We can prevent and tackle mental-ill health through green social prescribing
There is no doubt the past year has been tough for many of us, but together we have shown great resilience in the face of uncertainty. This mental health awareness week, the government is building on our commitment to transform mental health services.
As we begin to ease restrictions in line with the roadmap I know many of us are feeling happier and more energised, and are excited to spend time with family and friends. I am also aware however, that some people may remain anxious or uncomfortable as social restrictions begin to lift. This is entirely understandable. Ahead of the next phase of the roadmap coming into effect on 17 May, and as we enter Mental Health Awareness Week, I want to take the opportunity to outline some of the steps we can take to look after our mental wellbeing.
The theme for Mental Health Awareness week this year is nature. For many, the outdoors has been an important place to boost and protect our physical and mental health. Research from the World Health Organisation and Department for Environment, Food & Rural Affairs shows spending time in the natural environment has both physical and mental health benefits – it can reduce stress, fatigue, improve sleep, and improve our overall wellbeing. It can help bolster immune systems, encourage physical activity and may reduce the risk of chronic diseases.

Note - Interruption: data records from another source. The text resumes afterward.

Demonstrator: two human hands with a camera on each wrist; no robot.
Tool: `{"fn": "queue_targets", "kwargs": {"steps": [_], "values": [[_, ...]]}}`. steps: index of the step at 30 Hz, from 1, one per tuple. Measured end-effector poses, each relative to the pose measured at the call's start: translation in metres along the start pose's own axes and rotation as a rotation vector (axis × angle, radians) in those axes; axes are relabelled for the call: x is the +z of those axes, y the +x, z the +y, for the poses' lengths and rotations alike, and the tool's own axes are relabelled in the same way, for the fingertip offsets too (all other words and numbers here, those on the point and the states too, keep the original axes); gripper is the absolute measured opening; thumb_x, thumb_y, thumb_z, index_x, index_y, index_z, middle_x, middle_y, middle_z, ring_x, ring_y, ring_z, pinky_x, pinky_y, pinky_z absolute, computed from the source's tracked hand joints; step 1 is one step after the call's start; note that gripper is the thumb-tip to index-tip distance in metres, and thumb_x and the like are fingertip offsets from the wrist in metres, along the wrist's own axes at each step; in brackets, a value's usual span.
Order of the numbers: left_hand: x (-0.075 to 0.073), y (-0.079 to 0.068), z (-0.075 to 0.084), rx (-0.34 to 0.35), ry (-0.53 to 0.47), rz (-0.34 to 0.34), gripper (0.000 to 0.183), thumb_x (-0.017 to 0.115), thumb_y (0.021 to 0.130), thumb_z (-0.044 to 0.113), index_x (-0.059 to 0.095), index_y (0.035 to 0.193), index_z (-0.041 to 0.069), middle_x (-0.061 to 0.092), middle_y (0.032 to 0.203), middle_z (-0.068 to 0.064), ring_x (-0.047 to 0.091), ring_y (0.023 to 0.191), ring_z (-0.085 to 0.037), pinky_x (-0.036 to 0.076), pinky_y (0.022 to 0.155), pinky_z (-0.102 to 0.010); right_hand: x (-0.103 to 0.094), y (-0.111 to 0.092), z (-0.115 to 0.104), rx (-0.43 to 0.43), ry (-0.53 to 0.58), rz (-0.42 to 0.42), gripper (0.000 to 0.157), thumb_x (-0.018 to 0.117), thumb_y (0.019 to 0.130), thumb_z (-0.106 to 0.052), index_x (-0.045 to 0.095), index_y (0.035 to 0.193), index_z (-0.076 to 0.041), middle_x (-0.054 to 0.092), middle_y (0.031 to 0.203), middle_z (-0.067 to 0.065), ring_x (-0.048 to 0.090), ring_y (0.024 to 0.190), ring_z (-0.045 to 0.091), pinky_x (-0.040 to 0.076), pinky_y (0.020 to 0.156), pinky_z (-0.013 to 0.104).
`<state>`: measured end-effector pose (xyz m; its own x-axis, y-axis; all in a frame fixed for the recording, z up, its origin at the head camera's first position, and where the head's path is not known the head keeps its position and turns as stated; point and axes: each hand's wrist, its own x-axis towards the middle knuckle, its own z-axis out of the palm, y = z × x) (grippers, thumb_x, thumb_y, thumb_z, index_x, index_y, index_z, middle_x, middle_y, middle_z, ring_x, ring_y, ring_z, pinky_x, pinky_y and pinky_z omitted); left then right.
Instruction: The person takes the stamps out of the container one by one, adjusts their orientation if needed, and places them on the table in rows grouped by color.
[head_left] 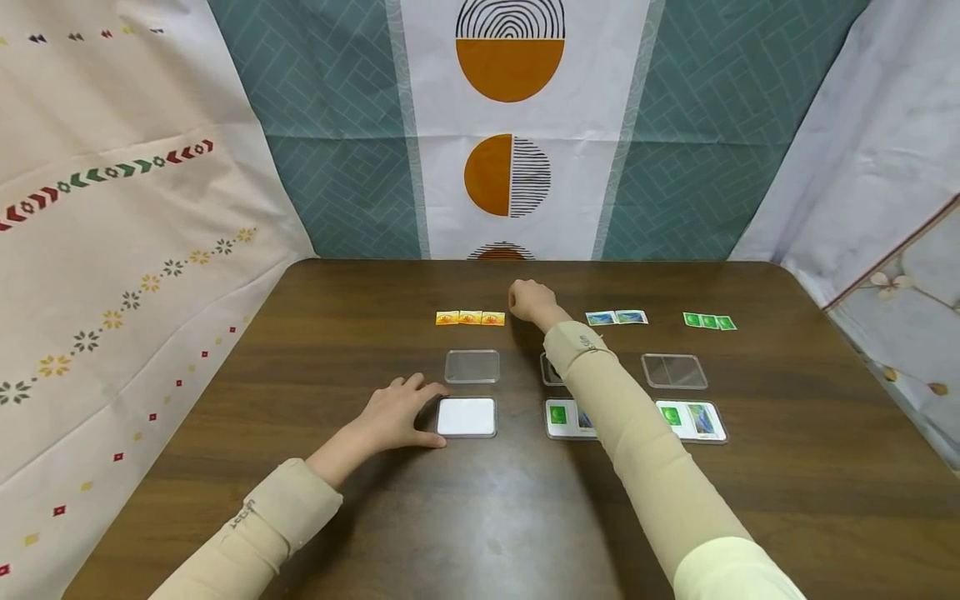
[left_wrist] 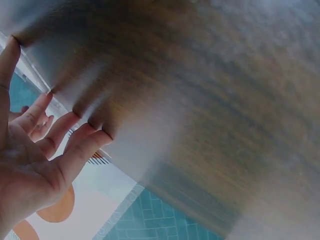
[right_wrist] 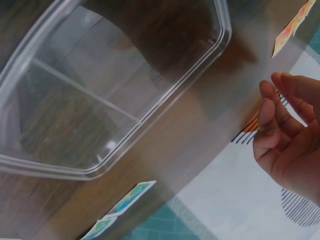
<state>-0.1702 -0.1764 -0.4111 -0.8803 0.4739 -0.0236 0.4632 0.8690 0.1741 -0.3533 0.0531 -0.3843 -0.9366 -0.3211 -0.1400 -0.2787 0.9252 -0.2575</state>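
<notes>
resting on the worktop (head_left: 495,517) in the head view, the left hand (head_left: 401,414) is spread around the left side of a white-filled case (head_left: 467,417), thumb and fingertips at its corners; the right hand (head_left: 536,300) is curled just beside three orange cards (head_left: 470,317), with two blue cards (head_left: 617,317) farther right. in the left wrist view, the left fingers are spread apart. in the right wrist view, the right fingers bend toward the thumb near a clear case (right_wrist: 120,95); whether they pinch anything, i cannot tell.
</notes>
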Motion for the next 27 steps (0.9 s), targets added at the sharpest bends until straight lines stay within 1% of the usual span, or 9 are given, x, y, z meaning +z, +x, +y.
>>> {"fn": "queue_targets", "kwargs": {"steps": [3,11,21,27], "values": [[0.000,0.000,-0.002,-0.005,0.015,-0.007,0.071,0.078,0.068,0.052,0.056,0.126,0.017,0.055,0.100,-0.007,0.052,0.079,-0.023,0.047,0.063,-0.042,0.000,0.000,0.001,-0.011,0.004,0.007,0.014,0.052,0.090,-0.009,0.065,0.088,-0.008,0.063,0.093,0.007,0.052,0.080,0.020,0.044,0.072,0.035],[-0.001,0.001,-0.002,0.010,0.017,-0.017,0.071,0.077,0.069,0.052,0.056,0.126,0.016,0.056,0.102,-0.009,0.053,0.081,-0.024,0.048,0.064,-0.042,-0.001,-0.005,0.009,-0.022,0.012,0.017,0.011,0.056,0.089,-0.011,0.065,0.087,-0.007,0.063,0.090,0.007,0.053,0.079,0.021,0.045,0.071,0.036],[0.001,0.001,-0.001,0.009,0.016,-0.018,0.071,0.078,0.069,0.052,0.055,0.126,0.017,0.056,0.102,-0.009,0.054,0.083,-0.025,0.049,0.066,-0.044,-0.007,-0.021,0.022,-0.029,0.011,0.008,0.012,0.055,0.090,-0.012,0.066,0.091,-0.006,0.065,0.098,0.010,0.056,0.083,0.023,0.047,0.078,0.040],[0.000,0.002,0.000,0.003,0.014,-0.020,0.071,0.078,0.069,0.051,0.055,0.127,0.017,0.055,0.103,-0.009,0.054,0.084,-0.026,0.048,0.068,-0.044,-0.012,-0.029,0.032,-0.037,0.022,0.022,0.012,0.057,0.091,-0.013,0.065,0.091,-0.006,0.065,0.099,0.012,0.057,0.085,0.025,0.047,0.081,0.042]]}}
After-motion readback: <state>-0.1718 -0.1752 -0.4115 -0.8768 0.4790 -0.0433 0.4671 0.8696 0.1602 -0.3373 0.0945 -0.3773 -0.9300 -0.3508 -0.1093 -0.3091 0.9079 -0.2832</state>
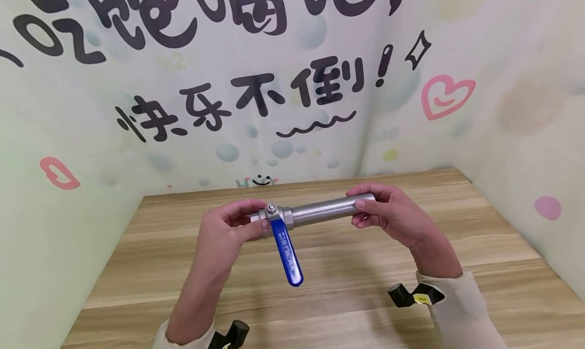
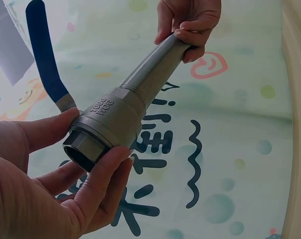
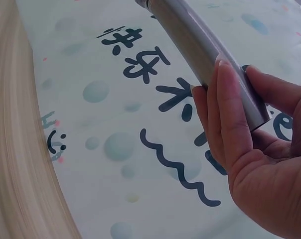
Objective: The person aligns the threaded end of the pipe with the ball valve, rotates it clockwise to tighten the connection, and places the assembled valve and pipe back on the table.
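A steel ball valve with a blue lever handle is joined to a straight metal pipe. My left hand grips the valve's end between thumb and fingers; its open hex end shows in the left wrist view. The far end of the pipe is held by my right hand, with the fingers along one side and the thumb on the other, as the right wrist view also shows. Valve and pipe are held above the table, tilted slightly up to the right, with the lever pointing toward me.
Beneath both hands lies a wood-grain table. A printed cloth with large black characters, hearts and bubbles stands behind it and along its sides. Black devices are strapped at both sleeves.
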Available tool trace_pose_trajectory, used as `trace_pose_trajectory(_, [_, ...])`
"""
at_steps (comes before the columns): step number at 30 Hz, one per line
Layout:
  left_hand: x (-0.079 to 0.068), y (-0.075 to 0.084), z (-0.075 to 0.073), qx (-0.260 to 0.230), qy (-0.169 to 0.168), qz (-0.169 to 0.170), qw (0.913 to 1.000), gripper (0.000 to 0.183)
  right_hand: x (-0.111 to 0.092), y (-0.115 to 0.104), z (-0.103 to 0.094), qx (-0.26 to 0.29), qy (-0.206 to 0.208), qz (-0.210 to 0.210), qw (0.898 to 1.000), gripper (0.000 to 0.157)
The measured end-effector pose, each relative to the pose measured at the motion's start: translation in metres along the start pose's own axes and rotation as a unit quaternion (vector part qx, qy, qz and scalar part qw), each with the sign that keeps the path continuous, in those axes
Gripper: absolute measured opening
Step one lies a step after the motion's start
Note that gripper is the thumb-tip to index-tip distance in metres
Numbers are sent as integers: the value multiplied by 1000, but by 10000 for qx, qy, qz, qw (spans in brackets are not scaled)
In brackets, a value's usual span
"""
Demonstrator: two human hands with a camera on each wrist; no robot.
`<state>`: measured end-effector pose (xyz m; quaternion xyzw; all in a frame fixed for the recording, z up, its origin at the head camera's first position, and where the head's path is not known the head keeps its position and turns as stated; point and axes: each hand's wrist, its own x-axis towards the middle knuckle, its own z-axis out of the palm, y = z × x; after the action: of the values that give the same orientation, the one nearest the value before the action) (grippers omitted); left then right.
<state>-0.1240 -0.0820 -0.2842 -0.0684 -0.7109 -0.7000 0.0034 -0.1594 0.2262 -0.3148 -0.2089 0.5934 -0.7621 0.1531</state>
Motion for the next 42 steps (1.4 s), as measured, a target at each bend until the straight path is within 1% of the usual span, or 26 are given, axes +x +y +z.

Simple steps such as increasing physical activity or speaking to friends and family have been invaluable in helping us keep well during the pandemic, and we should look to retain these habits as we move forward. I encourage everyone to reflect on what works for them, and to make use of resources such as Every Mind Matters to maintain positive lifestyle changes.
There is also clear evidence of the importance of nature to help people living with mental illnesses like anxiety and depression to manage their conditions. In recognition of this, we want to deliver our ambition set out in the government’s 25 Year Environment Plan to help more people, from all backgrounds, to engage with and spend time in green spaces in their everyday lives.
To build on our commitment to transform mental health services, we have been working across government on a £5.77 million project to prevent and tackle mental-ill health through green social prescribing by linking people to nature-based activities in their communities. This could include activities such as walking, cycling, community gardening and food-growing projects, and practical conservation tasks such as tree planting.
Our ambition is to support all local health and social care systems to implement social prescribing across the whole country. We are committed to investing £2.3 billion per year to mental health services as part of the NHS Long Term Plan, the biggest investment made by any government. Through the Long Term Plan we will expand social prescribing and are on track to have 1,000 new social prescribing link workers, who connect at least 900,000 people to community groups and outdoor activities by 2023/24.
I take the mental wellbeing of everyone very seriously and while I know there is still much to do, this government is resolute in its determination to expand and transform mental health services to ensure everyone has the support they need. You can help us achieve this by telling us what you need, for example by responding to the call for evidence ahead of the first government led women’s health strategy, designed to improve women’s wellbeing - including their mental health.
So, this Mental Health Awareness Week, I want you to invest time in your mental wellbeing - whether that be in nature or other ways you find beneficial. And if you need support, do not hesitate to reach out.